Preparation for resuscitation – Term and Preterm babies

Preparation for babies where there are maternal and fetal risk factors:

 

  1.  In a high-risk situation ensure there are at least two doctors present (SHO and Registrar or Consultant). Ideally if possible, a consultant should be present at births under 28 weeks gestation.
  2. Introduce yourself to the parents.  Check the maternal notes and take the relevant history.  Explain what is likely to happen e.g. in the case of a pre-term birth it is likely that the baby will require resuscitation and will be admitted to the neonatal intensive care unit etc.
  3. Check that the radiant heater is on maximum power. In theatres, a ‘Cosycot’ mattress is already in place and must be switched on. It goes to a preset of 370C. You can feel that it is warm only if you press your hands on the mattress and it offers controlled warmth to reduce conductive heat loss. Ensure that the towels and blankets are warmed. For premature babies < 32 weeks weeks gestation, ensure you have a large food grade  plastic bag available. Ensure a proper size hat along with a range of sizes on either side is available.
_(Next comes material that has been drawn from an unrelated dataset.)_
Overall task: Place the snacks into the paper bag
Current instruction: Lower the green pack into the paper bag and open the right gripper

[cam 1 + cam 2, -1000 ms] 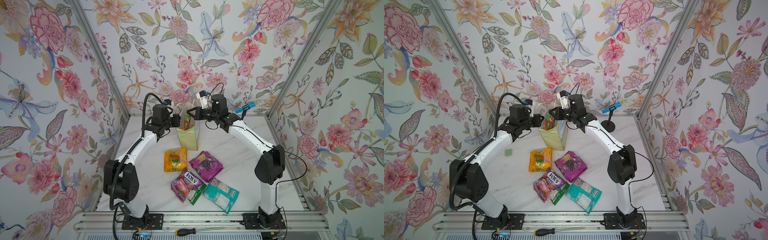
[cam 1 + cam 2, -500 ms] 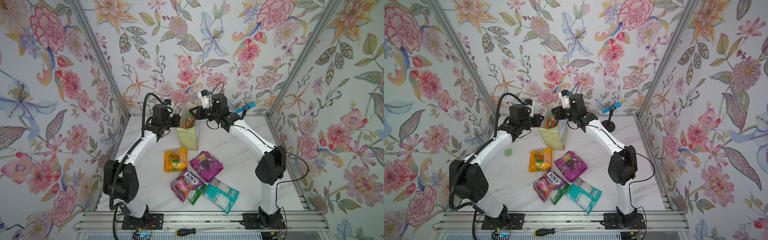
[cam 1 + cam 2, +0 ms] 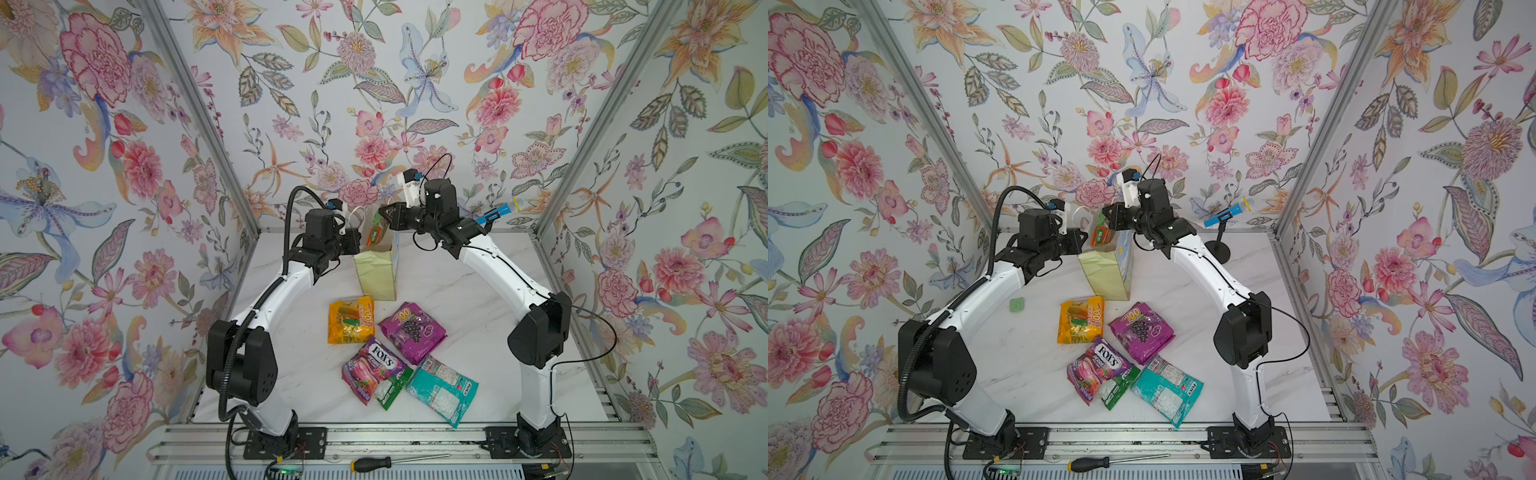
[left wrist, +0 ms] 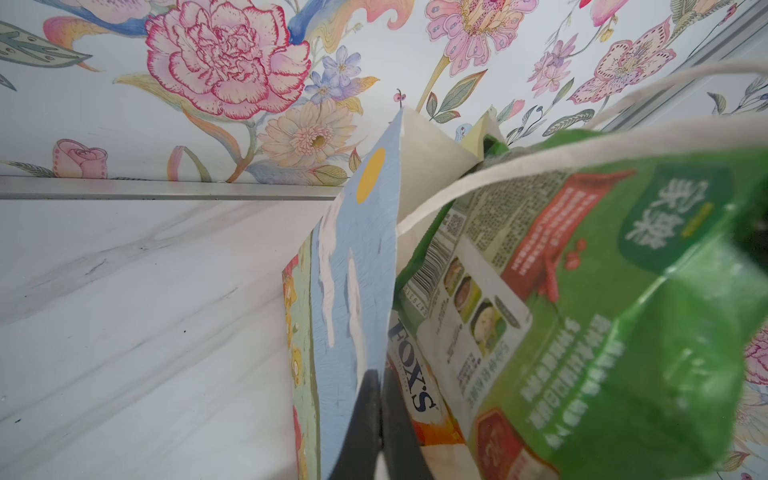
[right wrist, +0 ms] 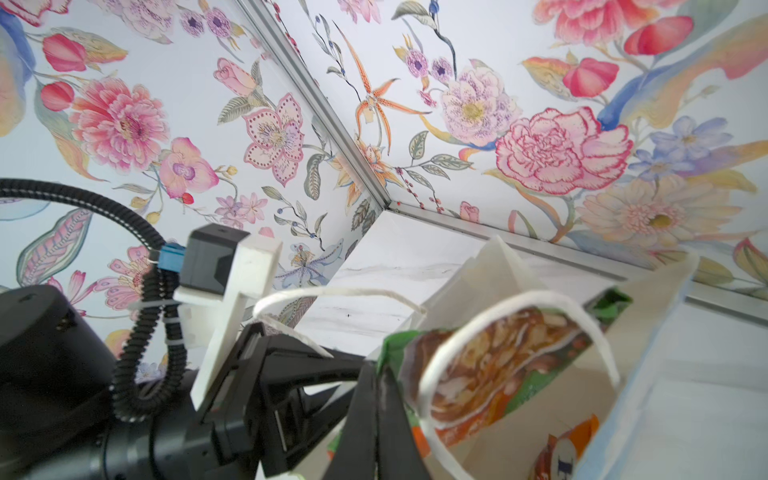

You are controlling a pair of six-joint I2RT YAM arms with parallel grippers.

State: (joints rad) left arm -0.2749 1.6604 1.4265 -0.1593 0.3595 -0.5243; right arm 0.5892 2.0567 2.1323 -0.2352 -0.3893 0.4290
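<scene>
paper bag (image 3: pixel 376 270) stands upright twd 12 o'clock of the table (image 3: pixel 457 316), mouth open. left gripper (image 4: pixel 376 399) is pinched tight on the bag's blue-print wall, 9 o'clock side. right gripper (image 5: pixel 376 386) is clamped on a green pkt (image 3: pixel 376 232) standing in the mouth, reaching in frm 3 o'clock. orange fox's pkt (image 4: pixel 415 395) sits inside. at the bag's 6 o'clock lie the orange-yellow pkt (image 3: pixel 350 320), purple grape pkt (image 3: pixel 411 332), purple-red fox's pkt (image 3: pixel 372 370), 2nd green pkt (image 3: pixel 390 388) and teal pkt (image 3: pixel 440 388).

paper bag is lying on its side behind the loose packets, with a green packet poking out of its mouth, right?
No: the paper bag stands upright, as both top views show. It is behind the loose packets, with a green packet poking out of its mouth.
</scene>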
Delivery room temperature should be at least 26 0C for the most immature babies. In theatres, you can achieve this temperature by adjusting the control panel is on the wall behind the anaesthetics machine. (For full instruction See Home Neonatology/ Early care of very premature babies/Thermal care guidelines).You need 15-20 minutes to achieve this. So act early and liaise with theatre sister. Aim to maintain temperature of the baby following birth between 36.5 and 37.50 C.
  4. Check that the oxygen supply, connections, the pressure control valves, the Laerdal bag (or neopuff ventilator) and the face masks are handy and working satisfactorily.  Preset the pressures to 20/5 in a preterm infant and 30/5 in a term infant. Step up / down pressure and FiO2 according to response to resuscitation (Heart rate, chest expansion and oxygen saturation).
  5. Check that an oxygen saturation monitor is available with appropriate probes and fixation material.
  6. In the case of preterm birth, check that transfer and ventilation facilities en route to NNU after stabilisation are in order. In Singleton hospital, check that the incubator transporting the baby to Special Care is ready in the room, warmed to 37oC for extreme preterms and 350C for all other babies, and that the oxygen supply is working. Check that the ventilator on the transport incubator is working and a new CPAP circuit is available. For premature babies less than 29 weeks make sure the surfactant is out of the fridge and warming to room temperature.
  7. Check the suction equipment and set the vacuum control to 10 cms of water
  8. Check the laryngoscope is working, that the light is bright and the bulb (if present) is tightened. For a large baby use a large blade and for a preterm baby make sure that there is a small blade available.
  9. Check the availability and sizes of the endotracheal tube and that the ETT fixation system is available. Most average sized term babies need a size 3.5 tube to ensure effective ventilation.  Use a size 3 tube for any baby > 1 kg, and a 2.5 tube for smaller babies.
  10.  If the clinical situation indicates for e.g. severe prolonged fetal bradycardia, hydrops etc.), draw up emergency drugs e.g. Adrenaline, concentration 1:10,000 and prepare catheters
  11. Check that a stethoscope is present and working. Lay out a measuring tape at the head end of the resuscitaire in order to be able to measure the head circumference straight away if condition permits.
  12. Close the door to eliminate drafts and try and keep the room as warm as possible.

 

Preparation for birth of a healthy baby where the midwife is the lead professional

  1. Prepare an area for newborn resuscitation with all necessary equipment checked and to hand.
  2. Check bag/valve/mask is in good working order with appropriate size mask
  3. Pre warm towels.
  4. If any problems with resuscitation are anticipated during labour and birth consider calling a 999 ambulance and inform the receiving hospital or inform labour ward co-ordinator if the birth is in a consultant led unit.
  5. If available and necessary, check the resuscitaire and all equipment is in good working order.
  6. If appropriate take resuscitaire into the birthing room.
  7. If baby needs to be transferred to hospital, prepare pod / transfer blanket.